3. How do you structure your work days from waking up to going to sleep?

I use the critical path method to look at which steps are absolutely necessary to reach the goals - be they personal, professional, corporate or otherwise. Then I look at which actions would get the most amount of team members to a higher functional position.


4. What's the most recent significant leadership lesson you've learned?

To let go of perfection. Prior to leadership roles - I was the “exceptional doer” and took pride in my ability to accomplish tasks. Now I must step aside and inspire others to be the new exceptional doers, give them encouragement and praise and let others take the tasks and the credit. In doing so - a good leader can affect a wider reach and make multiple things happen simultaneously.
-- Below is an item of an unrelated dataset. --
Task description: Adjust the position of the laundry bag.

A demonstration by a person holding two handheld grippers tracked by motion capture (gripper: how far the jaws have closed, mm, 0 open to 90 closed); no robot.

5. What's one book that has had a profound impact on your leadership so far? Can you please briefly tell the story of how that book impacted your leadership?

Malcolm Gladwell’s The Tipping Point had a major impact in my life. It’s the one that helped me to understand what it takes to reach success velocity and get better clarity on what it takes to make something “go viral”. This ability to cause a message to spread became a key component of my first big successes.


6. How do you build leadership capacity in a large enterprise?

Build systems and build up people. Allow your people to make mistakes and grow. It’s the only way they’ll get the chance to step into the leadership role over time. Be patient and enthusiastic. Lead by example.


7. What is one meaningful story that comes to mind from your time as a CEO or executive of a large enterprise so far?

One taught to me by my mentor was how to hire. You look for people with will power over skill sets. Skill is easily taught. Will power and attitude are still “trainable” but take much more time and resources.

One of my current business partners has very humble beginnings and is now on the verge of working on larger deals than myself. I had the honour of training him from day 0 in the business world and now the student has capacity to out-do the teacher.

It’s my sincere wish for all of the people I lead to one day outperform me in one way or another. It’s in this vein that we, as a people, a company and a community can truly grow.